My solution to this problem will be “Online backup using LVM snapshots in a replication slave”.
It implies that a series of previous decisions have been taken:

  • LVM snapshots: Database data files must be on a LVM volume, which will allow the creation of snapshots. An alternative could be use Btrfs snapshots.

    Advantages:

    • Almost online backup: The DB will continue working while copying the data files.
    • Simple to setup and without cost.
    • You can even start a separated mysql instance (with RW snapshots in LVM2) to perform any task.

    Drawbacks:

    • To ensure the data file integrity the tables must be locked while creating the snapshot.
      The snapshot creation is fast (~2s), but this means a lock anyway.
    • All datafiles must be in the same Logical Volume, to ensure an atomic snapshot.
    • The snapshot has an overhead that will decrease the write/read performance
      (it is said
      that up to a 6x overhead). This is because any Logical Extend modified must be copied. After a while this overhead will be reduced because changes are usually made in the same Logical Extends.
  • Replication slaves: (see official documentation about replication backups and backup raw data in slaves ).
    Backup operations will be executed in a slave instead of in the master.

    Advantages:

    • Will avoid the performance impact in the Master mysql server,
      since “the slave can be paused and shut down without affecting the running operation of the master”.
    • Any backup technique can be done. In fact, using this second method should be enough.
    • Simple to setup.
    • If there is already a MySQL cluster it will use existent infrastructure.

    Drawbacks:

    • This is more an architectonic solution or backup policy than a backupscript.
    • If there are logical inconsistencies in the slave, they are included in the backup.

So, I will suppose that:

  • MySQL data files are stored in a LVM logical volume, with enough free
    LEs in the volume group to create snapshots.
  • The backupscript will be executed in a working replication slave, not in the master.
    Execution of this script on a master will result in a short service pause (tables locked)
    and I/O performance impact.

This is the backup script (tested with xfs) that must be executed on a Slave replication server:

(in github)

#!/usr/bin/python
# -*- coding: utf-8 -*-
#
# Requirements
# - Data files must be in lvm
# - Optionally in xfs (xfs_freeze)
# - User must have LOCK TABLES and RELOAD privilieges::
#
#    grant LOCK TABLES, RELOAD on *.*
#        to backupuser@localhost
#        identified by 'backupassword';
#
import MySQLdb
import sys
import os
from datetime import datetime

# DB Configuration
MYSQL_HOST = "localhost" # Where the slave is
MYSQL_PORT = 3306
MYSQL_USER = "backupuser"
MYSQL_PASSWD = "backupassword"
MYSQL_DB = "appdb"

# Datafiles location and LVM information
DATA_FILES_PATH = "/mysql/data" # do not add / at the end
DATA_FILES_LV = "/dev/datavg/datalv"
SNAPSHOT_SIZE = "10G" # tune de size as needed.

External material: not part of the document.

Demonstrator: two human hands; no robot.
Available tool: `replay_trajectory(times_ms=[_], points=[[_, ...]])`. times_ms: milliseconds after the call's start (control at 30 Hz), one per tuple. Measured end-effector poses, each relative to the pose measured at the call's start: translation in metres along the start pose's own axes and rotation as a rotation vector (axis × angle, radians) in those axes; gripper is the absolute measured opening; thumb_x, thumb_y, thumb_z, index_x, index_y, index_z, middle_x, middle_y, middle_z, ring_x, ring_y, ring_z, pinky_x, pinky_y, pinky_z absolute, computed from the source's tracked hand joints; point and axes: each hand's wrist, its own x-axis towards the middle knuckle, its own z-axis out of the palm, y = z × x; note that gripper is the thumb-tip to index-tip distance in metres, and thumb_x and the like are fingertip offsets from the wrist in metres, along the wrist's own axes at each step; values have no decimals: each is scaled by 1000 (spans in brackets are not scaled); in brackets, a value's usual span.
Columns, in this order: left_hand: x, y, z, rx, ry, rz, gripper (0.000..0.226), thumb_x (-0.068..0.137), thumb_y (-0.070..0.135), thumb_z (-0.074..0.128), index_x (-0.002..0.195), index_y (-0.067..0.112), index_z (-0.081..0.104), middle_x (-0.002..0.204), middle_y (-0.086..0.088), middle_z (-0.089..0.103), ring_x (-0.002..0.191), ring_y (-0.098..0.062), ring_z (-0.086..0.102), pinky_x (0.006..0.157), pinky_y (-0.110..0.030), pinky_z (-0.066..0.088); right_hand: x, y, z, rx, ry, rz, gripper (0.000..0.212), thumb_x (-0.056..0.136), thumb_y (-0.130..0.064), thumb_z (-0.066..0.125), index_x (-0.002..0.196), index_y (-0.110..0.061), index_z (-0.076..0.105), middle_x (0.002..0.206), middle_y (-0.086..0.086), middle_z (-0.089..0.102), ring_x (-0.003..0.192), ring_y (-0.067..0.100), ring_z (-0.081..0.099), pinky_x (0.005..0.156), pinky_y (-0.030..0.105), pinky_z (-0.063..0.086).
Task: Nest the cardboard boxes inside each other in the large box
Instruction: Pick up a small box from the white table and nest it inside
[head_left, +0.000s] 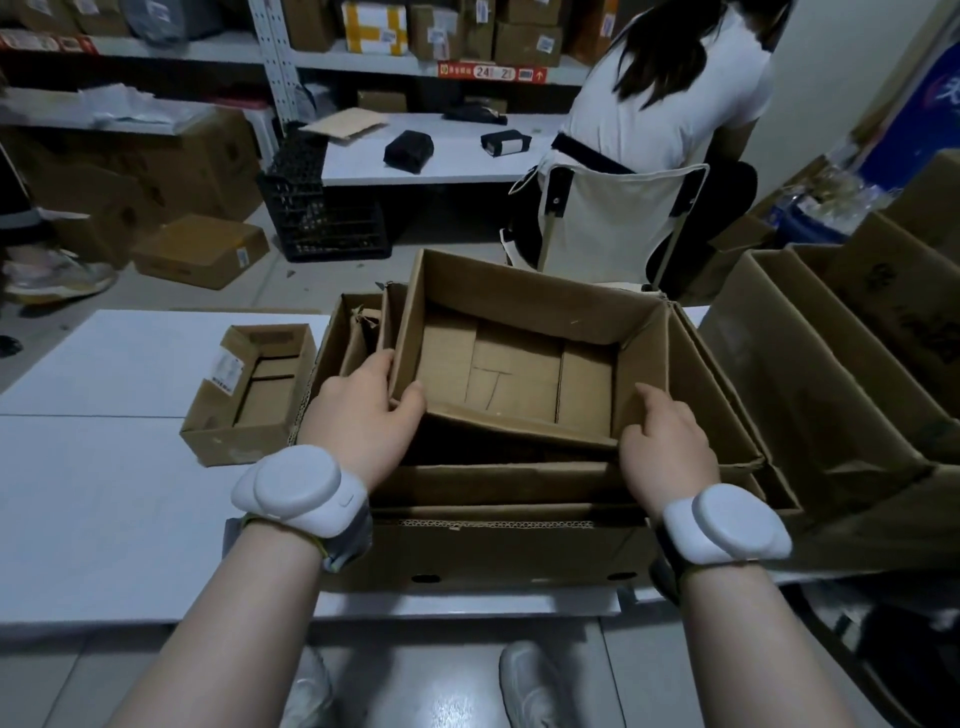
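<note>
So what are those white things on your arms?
Each wrist wears a smooth white pod with a round disc on top: the left pod on a grey band with a yellow-green edge, the right pod on a dark band. No sleeves or gloves show.

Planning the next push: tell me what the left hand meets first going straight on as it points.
Probably the narrow box wedged just ahead of the left hand, beside the tilted box it grips; depth is unclear.

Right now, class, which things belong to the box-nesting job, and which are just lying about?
Job: tilted box, gripped by left hand and right hand; large box beneath; small open box.
Lying about: black crate; closed box on floor; black parcel; chair.
</note>
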Motion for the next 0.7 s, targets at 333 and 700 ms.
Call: replay_trajectory(times_ms=[333,700], points=[[-4,4,-10,138,-96,103,66,99,37,38,150,41,-4,91,-13,67,62,-20,52,66,-37,51,4,-2,0,-77,-14,27,41,99,-17,35,139,-17,44,137,12,41,115,33,50,88,39,45],[-5,-4,2,288,-111,270,27,96,27,48,121,28,58,115,5,65,109,-16,59,87,-33,51,6,4,-2,-87,84,38,37,100,-22,34,127,-19,58,130,11,48,106,32,55,72,30,38]])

SNAPSHOT_MOUNTPOINT = "/mysql/data.snapshot" # do not add / at the end

# Backup target conf
BACKUP_DESTINATION = "/mysql/data.backup"

#----------------------------------------------------------------
# Commands
# Avoids sudo ask the password
#SUDO = "SUDO_ASKPASS=/bin/true /usr/bin/sudo -A "
SUDO = "sudo"
LVCREATE_CMD =   "%s /sbin/lvcreate" % SUDO
LVREMOVE_CMD =   "%s /sbin/lvremove" % SUDO
MOUNT_CMD =      "%s /bin/mount" % SUDO
UMOUNT_CMD =     "%s /bin/umount" % SUDO
# There is a bug in this command with the locale, we set LANG=
XFS_FREEZE_CMD = "LANG= %s /usr/sbin/xfs_freeze" % SUDO

RSYNC_CMD = "%s /usr/bin/rsync" % SUDO

#----------------------------------------------------------------
# MySQL functions
def mysql_connect():
    dbconn = MySQLdb.connect (host = MYSQL_HOST,
                              port = MYSQL_PORT,
                              user = MYSQL_USER,
                              passwd = MYSQL_PASSWD,
                              db = MYSQL_DB)
    return dbconn

def mysql_lock_tables(dbconn):
    sqlcmd = "FLUSH TABLES WITH READ LOCK"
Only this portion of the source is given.